### Assignment
Print the entire listing. Each line must match the original exactly.

- Opening Delimiter -

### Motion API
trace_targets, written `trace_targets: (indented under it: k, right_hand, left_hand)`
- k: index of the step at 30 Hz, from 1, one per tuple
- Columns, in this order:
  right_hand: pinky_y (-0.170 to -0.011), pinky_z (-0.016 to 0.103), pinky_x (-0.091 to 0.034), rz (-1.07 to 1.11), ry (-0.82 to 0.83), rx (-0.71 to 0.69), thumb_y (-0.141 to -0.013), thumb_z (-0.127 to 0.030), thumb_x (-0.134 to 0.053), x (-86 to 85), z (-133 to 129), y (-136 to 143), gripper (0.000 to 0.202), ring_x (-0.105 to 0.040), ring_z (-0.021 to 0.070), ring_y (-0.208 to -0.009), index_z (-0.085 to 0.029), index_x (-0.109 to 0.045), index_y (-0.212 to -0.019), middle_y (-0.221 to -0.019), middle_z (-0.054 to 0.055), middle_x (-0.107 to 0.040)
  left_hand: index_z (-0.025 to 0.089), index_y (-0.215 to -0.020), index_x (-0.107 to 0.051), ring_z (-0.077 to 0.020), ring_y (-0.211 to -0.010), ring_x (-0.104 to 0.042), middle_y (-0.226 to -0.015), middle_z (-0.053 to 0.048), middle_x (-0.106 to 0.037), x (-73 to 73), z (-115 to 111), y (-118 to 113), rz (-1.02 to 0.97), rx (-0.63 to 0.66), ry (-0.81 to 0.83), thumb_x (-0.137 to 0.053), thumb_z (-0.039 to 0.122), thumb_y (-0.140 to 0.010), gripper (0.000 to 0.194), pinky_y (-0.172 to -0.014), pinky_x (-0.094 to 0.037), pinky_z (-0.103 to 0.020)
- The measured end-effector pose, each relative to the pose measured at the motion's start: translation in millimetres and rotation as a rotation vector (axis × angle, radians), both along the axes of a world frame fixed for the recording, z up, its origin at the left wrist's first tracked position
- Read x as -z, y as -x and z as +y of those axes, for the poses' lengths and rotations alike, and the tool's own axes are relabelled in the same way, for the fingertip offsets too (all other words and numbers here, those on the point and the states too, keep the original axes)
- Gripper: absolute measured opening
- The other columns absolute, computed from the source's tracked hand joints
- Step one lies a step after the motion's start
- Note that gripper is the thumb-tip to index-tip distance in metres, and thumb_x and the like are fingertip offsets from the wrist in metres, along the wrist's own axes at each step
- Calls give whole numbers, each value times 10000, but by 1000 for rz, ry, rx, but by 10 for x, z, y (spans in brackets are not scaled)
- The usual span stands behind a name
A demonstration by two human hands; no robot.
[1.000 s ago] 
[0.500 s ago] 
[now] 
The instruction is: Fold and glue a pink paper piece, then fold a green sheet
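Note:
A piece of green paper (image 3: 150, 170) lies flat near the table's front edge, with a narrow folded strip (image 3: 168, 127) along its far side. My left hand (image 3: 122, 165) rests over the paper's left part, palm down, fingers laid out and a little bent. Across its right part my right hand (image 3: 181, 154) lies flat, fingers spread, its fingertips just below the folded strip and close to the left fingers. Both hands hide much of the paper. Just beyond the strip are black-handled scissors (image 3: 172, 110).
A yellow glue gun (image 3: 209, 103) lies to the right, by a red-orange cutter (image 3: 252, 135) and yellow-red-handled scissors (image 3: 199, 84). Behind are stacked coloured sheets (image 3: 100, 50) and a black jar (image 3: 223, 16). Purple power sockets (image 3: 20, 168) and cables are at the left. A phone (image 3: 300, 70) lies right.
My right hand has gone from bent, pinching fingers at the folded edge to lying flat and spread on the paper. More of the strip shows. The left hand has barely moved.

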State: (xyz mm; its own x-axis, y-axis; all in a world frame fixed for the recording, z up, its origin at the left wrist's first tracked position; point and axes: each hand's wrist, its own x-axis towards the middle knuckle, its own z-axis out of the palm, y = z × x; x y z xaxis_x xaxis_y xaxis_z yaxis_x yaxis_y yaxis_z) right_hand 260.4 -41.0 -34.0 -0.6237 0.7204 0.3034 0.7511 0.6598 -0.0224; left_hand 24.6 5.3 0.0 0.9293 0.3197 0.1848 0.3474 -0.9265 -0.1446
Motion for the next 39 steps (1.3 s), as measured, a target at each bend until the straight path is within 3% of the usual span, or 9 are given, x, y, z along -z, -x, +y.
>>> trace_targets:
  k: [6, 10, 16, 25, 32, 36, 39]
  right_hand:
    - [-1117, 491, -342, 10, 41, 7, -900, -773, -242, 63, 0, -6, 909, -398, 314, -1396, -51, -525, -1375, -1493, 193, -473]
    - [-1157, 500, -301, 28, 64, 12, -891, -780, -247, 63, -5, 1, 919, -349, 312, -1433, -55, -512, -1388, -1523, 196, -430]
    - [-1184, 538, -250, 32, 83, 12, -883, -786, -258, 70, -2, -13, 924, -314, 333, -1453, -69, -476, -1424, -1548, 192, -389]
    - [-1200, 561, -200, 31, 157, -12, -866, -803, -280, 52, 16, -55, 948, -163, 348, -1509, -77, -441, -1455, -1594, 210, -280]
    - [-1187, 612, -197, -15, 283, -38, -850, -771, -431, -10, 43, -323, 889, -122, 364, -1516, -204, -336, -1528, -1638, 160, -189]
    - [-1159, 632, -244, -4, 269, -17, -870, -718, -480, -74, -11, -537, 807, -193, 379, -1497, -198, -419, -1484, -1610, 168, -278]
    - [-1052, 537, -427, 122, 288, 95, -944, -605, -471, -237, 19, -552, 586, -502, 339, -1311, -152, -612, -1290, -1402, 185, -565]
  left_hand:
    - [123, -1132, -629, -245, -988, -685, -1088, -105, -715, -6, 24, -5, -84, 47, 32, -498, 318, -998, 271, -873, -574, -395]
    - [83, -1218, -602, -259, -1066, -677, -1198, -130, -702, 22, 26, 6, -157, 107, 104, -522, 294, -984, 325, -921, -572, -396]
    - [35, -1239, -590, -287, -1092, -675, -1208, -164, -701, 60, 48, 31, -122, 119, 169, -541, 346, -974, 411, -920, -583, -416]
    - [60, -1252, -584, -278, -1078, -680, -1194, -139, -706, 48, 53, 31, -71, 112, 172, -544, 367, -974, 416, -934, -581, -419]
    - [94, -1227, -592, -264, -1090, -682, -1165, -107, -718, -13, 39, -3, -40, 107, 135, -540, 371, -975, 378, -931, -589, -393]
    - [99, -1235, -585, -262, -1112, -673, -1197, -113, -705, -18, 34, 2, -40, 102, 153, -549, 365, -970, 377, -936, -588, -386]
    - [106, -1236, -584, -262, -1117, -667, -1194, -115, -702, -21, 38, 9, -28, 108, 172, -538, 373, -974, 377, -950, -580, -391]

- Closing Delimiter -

### Answer box
### Motion API
trace_targets, written `trace_targets: (indented under it: k, right_hand, left_hand)`
- k: index of the step at 30 Hz, from 1, one per tuple
- Columns, in this order:
  right_hand: pinky_y (-0.170 to -0.011), pinky_z (-0.016 to 0.103), pinky_x (-0.091 to 0.034), rz (-1.07 to 1.11), ry (-0.82 to 0.83), rx (-0.71 to 0.69), thumb_y (-0.141 to -0.013), thumb_z (-0.127 to 0.030), thumb_x (-0.134 to 0.053), x (-86 to 85), z (-133 to 129), y (-136 to 143), gripper (0.000 to 0.202), ring_x (-0.105 to 0.040), ring_z (-0.021 to 0.070), ring_y (-0.208 to -0.009), index_z (-0.085 to 0.029), index_x (-0.109 to 0.045), index_y (-0.212 to -0.019), middle_y (-0.221 to -0.019), middle_z (-0.054 to 0.055), middle_x (-0.107 to 0.040)
  left_hand: index_z (-0.025 to 0.089), index_y (-0.215 to -0.020), index_x (-0.107 to 0.051), ring_z (-0.077 to 0.020), ring_y (-0.211 to -0.010), ring_x (-0.104 to 0.042), middle_y (-0.226 to -0.015), middle_z (-0.053 to 0.048), middle_x (-0.106 to 0.037), x (-73 to 73), z (-115 to 111), y (-118 to 113), rz (-1.02 to 0.97), rx (-0.63 to 0.66), ry (-0.81 to 0.83), thumb_x (-0.137 to 0.053), thumb_z (-0.039 to 0.122), thumb_y (-0.140 to 0.010), gripper (0.000 to 0.194), pinky_y (-0.172 to -0.014), pinky_x (-0.094 to 0.037), pinky_z (-0.103 to 0.020)
- The measured end-effector pose, each relative to the pose measured at the motion's start: translation in millimetres and rotation as a rotation vector (axis × angle, radians), both along the axes of a world frame fixed for the recording, z up, its origin at the left wrist's first tracked position
- Read x as -z, y as -x and z as +y of those axes, for the poses' lengths and rotations alike, and the tool's own axes are relabelled in the same way, for the fingertip offsets too (all other words and numbers here, those on the point and the states too, keep the original axes)
- Gripper: absolute measured opening
- The other columns absolute, computed from the source's tracked hand joints
- Step one lies a step after the motion's start
- Note that gripper is the thumb-tip to index-tip distance in metres, and thumb_x and the like are fingertip offsets from the wrist in metres, along the wrist's own axes at each step
- Calls give whole numbers, each value times 10000, but by 1000 for rz, ry, rx, but by 10 for x, z, y (spans in brackets are not scaled)
- The usual span stands behind a name
A demonstration by two human hands; no robot.
[1.000 s ago] 
[0.500 s ago] 
[now] 
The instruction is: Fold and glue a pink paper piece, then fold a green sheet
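Note:
A piece of green paper (image 3: 150, 170) lies flat near the table's front edge, with a narrow folded strip (image 3: 168, 127) along its far side. My left hand (image 3: 122, 165) rests over the paper's left part, palm down, fingers laid out and a little bent. Across its right part my right hand (image 3: 181, 154) lies flat, fingers spread, its fingertips just below the folded strip and close to the left fingers. Both hands hide much of the paper. Just beyond the strip are black-handled scissors (image 3: 172, 110).
A yellow glue gun (image 3: 209, 103) lies to the right, by a red-orange cutter (image 3: 252, 135) and yellow-red-handled scissors (image 3: 199, 84). Behind are stacked coloured sheets (image 3: 100, 50) and a black jar (image 3: 223, 16). Purple power sockets (image 3: 20, 168) and cables are at the left. A phone (image 3: 300, 70) lies right.
My right hand has gone from bent, pinching fingers at the folded edge to lying flat and spread on the paper. More of the strip shows. The left hand has barely moved.
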
State: (xyz mm; its own x-axis, y-axis; all in a world frame fixed for the recording, z up, its origin at the left wrist's first tracked position; point and axes: each hand's wrist, its own x-axis towards the middle knuckle, its own z-axis out of the palm, y = z × x; x y z xaxis_x xaxis_y xaxis_z yaxis_x yaxis_y yaxis_z) right_hand 260.4 -41.0 -34.0 -0.6237 0.7204 0.3034 0.7511 0.6598 -0.0224; left_hand 24.6 5.3 0.0 0.9293 0.3197 0.1848 0.3474 -0.9265 -0.1446
Motion for the next 39 steps (1.3 s), as measured, a target at each bend until the straight path is within 3% of the usual span, or 9 are given, x, y, z along -z, -x, +y.
>>> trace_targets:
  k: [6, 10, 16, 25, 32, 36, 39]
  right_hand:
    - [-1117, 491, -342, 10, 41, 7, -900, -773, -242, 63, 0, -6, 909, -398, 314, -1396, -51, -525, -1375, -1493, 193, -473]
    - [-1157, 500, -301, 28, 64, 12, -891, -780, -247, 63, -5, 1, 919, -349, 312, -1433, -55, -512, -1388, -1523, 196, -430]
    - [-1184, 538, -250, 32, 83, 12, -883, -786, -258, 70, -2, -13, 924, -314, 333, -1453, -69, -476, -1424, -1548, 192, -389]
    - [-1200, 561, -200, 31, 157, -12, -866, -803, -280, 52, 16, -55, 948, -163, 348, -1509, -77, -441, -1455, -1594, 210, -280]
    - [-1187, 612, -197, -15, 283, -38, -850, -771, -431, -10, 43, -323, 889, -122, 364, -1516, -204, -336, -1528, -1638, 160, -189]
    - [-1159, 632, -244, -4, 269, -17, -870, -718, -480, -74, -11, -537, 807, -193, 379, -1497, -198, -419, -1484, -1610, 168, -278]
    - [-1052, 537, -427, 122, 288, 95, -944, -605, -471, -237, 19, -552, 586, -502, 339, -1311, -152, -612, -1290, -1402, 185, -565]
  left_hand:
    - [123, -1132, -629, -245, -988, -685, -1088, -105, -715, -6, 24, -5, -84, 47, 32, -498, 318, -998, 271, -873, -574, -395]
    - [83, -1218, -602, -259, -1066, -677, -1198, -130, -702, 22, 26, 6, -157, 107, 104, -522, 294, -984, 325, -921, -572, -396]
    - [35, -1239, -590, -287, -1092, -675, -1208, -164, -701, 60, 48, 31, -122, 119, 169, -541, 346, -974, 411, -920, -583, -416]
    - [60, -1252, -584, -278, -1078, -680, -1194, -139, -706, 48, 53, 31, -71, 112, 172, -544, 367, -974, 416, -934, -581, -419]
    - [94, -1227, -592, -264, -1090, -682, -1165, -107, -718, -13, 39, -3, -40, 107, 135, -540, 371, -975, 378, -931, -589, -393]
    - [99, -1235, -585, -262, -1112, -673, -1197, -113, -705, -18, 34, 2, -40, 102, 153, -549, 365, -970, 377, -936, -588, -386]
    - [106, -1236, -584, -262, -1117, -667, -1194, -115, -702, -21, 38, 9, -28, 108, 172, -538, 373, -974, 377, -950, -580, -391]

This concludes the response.